O segmento primário foi na direção contrária e registrou crescimento de 2,5%, incorporando cerca de 190 mil trabalhadores. O avanço, no entanto, não foi suficiente para compensar as perdas dos demais elos da cadeia.
MS segue na contramão
Em Mato Grosso do Sul, o cenário é mais positivo. O estado registrou taxa de desocupação de apenas 2,7% no segundo trimestre de 2026, uma das menores do país. O índice caiu 1,1 ponto percentual em relação aos 3,8% registrados no primeiro trimestre.
A informalidade também permanece relativamente baixa, em 29,2%, enquanto o agronegócio mantém papel importante na geração de trabalho e renda no estado.
A produção rural responde por aproximadamente 97,9 mil ocupações diretas em Mato Grosso do Sul, com destaque para atividades como bovinocultura, florestas plantadas, soja e cana-de-açúcar.
Ainda assim, os números nacionais servem como um alerta. A redução da mão de obra ocorre justamente depois de anos de expansão da ocupação no agronegócio e mostra que o setor não está imune às mudanças no ritmo da economia.

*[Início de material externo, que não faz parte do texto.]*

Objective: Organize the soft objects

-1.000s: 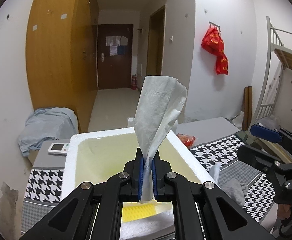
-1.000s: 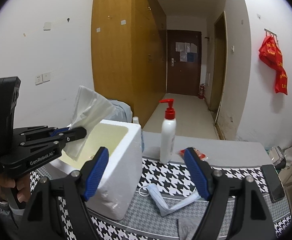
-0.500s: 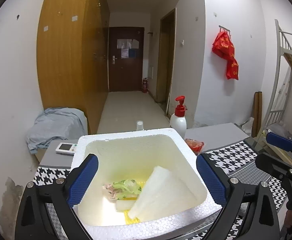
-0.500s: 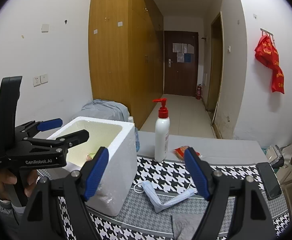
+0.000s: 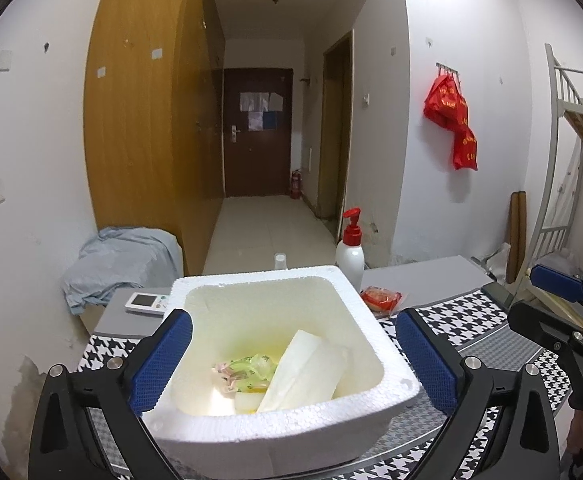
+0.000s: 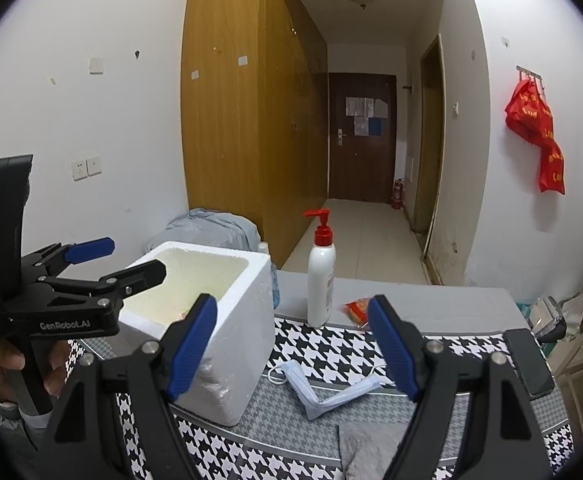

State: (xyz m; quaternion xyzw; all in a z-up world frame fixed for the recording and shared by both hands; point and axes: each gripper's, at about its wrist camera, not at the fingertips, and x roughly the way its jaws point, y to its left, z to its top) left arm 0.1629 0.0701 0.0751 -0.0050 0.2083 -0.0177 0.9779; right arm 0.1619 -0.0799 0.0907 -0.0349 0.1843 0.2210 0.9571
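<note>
left gripper (image 5: 291, 364) – jaws just opened wide, empty, over the foam box (image 5: 371, 404); tissue (image 5: 303, 372) lies inside. right gripper (image 6: 291, 344) – apart, empty, poised above the face mask (image 6: 323, 396) and grey cloth (image 6: 367, 448) on the table (image 6: 431, 308).

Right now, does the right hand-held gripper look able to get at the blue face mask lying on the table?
Probably yes. The right hand-held gripper is open and empty, and the face mask lies flat just ahead between its fingers, beside the foam box, with nothing covering it.
</note>
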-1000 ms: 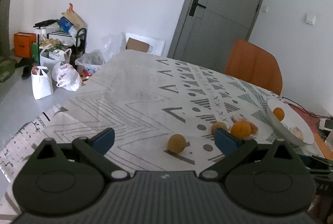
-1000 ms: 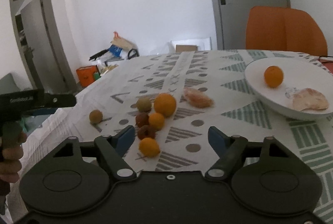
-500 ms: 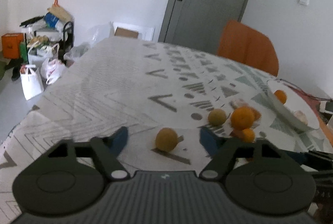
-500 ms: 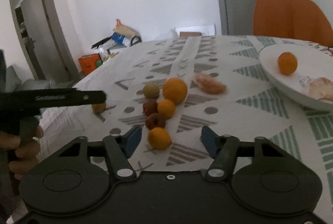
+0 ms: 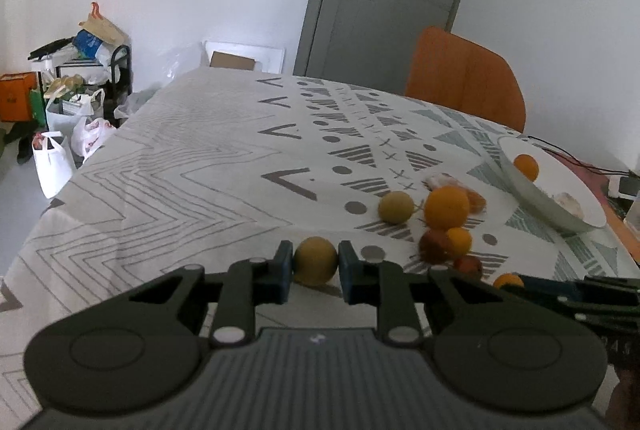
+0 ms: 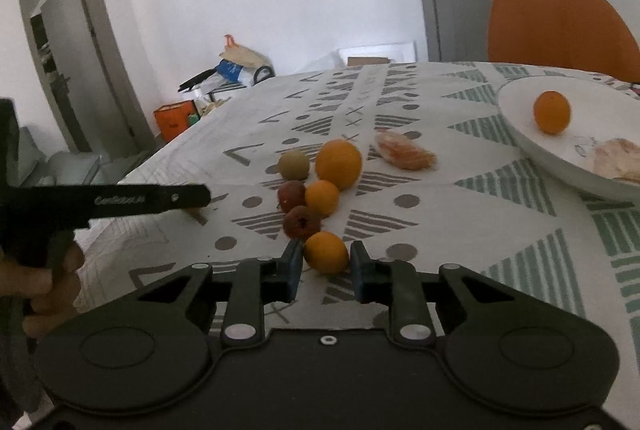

Outro dado chama atenção: a queda atingiu empregados com e sem carteira assinada, empregadores e trabalhadores familiares. Apenas os trabalhadores por conta própria registraram crescimento, de 1,8%, com cerca de 120 mil pessoas a mais.
Agro mais escolarizado
Apesar da redução geral da ocupação, o perfil da mão de obra continua mudando. O número de trabalhadores com ensino superior cresceu 1,6%, com aproximadamente 72,9 mil pessoas a mais.
Já entre os trabalhadores sem instrução, com ensino fundamental ou com ensino médio houve retração.
O movimento indica que, enquanto o agronegócio reduz parte de sua força de trabalho, também passa por uma transformação no perfil de quem permanece no setor, com maior presença de profissionais qualificados.
Em Mato Grosso do Sul, onde o agro tem peso expressivo na economia e o desemprego permanece em patamar historicamente baixo, o cenário ainda é de resistência. Mas a queda nacional mostra que o setor começa a sentir os efeitos de uma economia menos aquecida — e o comportamento da ocupação nos próximos trimestres será um indicador importante para medir a força dessa desaceleração.